▶ **TASK INSTRUCTIONS**
Give back, unchanged, the lines from the one containing "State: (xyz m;" to the end of the listing, inclusive of both.

▶ **COLLECTED DATA**
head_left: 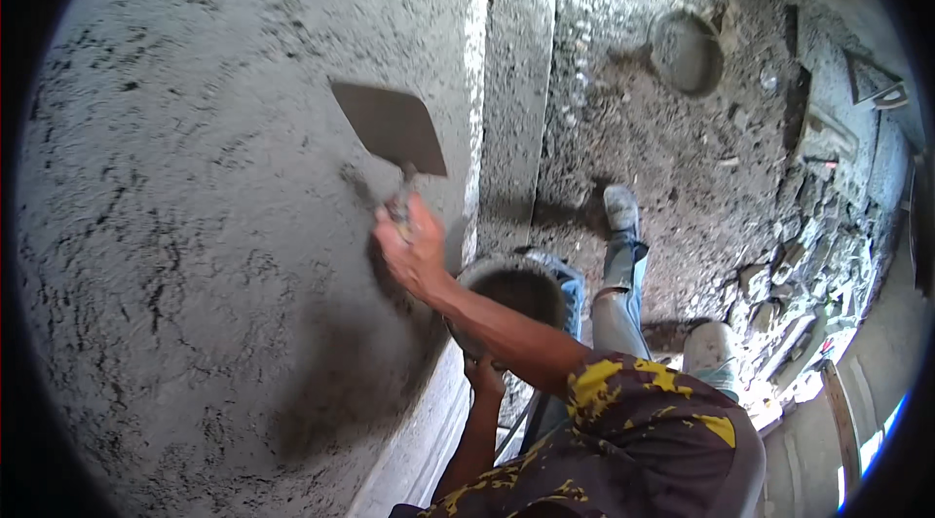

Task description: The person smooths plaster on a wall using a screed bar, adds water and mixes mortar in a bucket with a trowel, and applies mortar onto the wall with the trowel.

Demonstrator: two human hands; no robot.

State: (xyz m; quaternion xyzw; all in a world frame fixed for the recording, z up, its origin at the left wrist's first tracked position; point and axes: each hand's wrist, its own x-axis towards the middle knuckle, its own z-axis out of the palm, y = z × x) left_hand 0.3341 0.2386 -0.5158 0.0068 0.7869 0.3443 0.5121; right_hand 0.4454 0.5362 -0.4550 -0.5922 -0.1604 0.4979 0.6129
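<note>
My right hand [414, 245] grips the handle of a trowel [390, 124], its wide steel blade over the rough, wet grey plaster surface [195, 148] on the left. Below that arm, my left hand [485, 377] holds a round dark pan [511, 299] by its lower edge, close against my body and beside the plastered face. The pan is partly hidden by my right forearm; whether it contains mortar is unclear.
A grey board [516, 99] runs along the wall's base. On the debris-strewn floor [682, 177] lie a round basin [687, 51], a tool with a loop handle [877, 90] and broken rubble [789, 284]. My shoe [620, 206] rests on that ground.
</note>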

▶ **REPLY**
State: (xyz m; quaternion xyzw; all in a world frame fixed for the recording, z up, its origin at the left wrist's first tracked position; point and axes: each hand's wrist, its own x-axis towards the middle knuckle, its own z-axis out of the palm, y = z × x) left_hand 0.3341 0.2386 -0.5158 0.0068 0.7869 0.3443 0.5121; right_hand 0.4454 0.5362 -0.4550 -0.5922 -0.1604 0.4979 0.6129
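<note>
My right hand [414, 245] grips the handle of a trowel [390, 124], its wide steel blade over the rough, wet grey plaster surface [195, 148] on the left. Below that arm, my left hand [485, 377] holds a round dark pan [511, 299] by its lower edge, close against my body and beside the plastered face. The pan is partly hidden by my right forearm; whether it contains mortar is unclear.
A grey board [516, 99] runs along the wall's base. On the debris-strewn floor [682, 177] lie a round basin [687, 51], a tool with a loop handle [877, 90] and broken rubble [789, 284]. My shoe [620, 206] rests on that ground.
</note>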

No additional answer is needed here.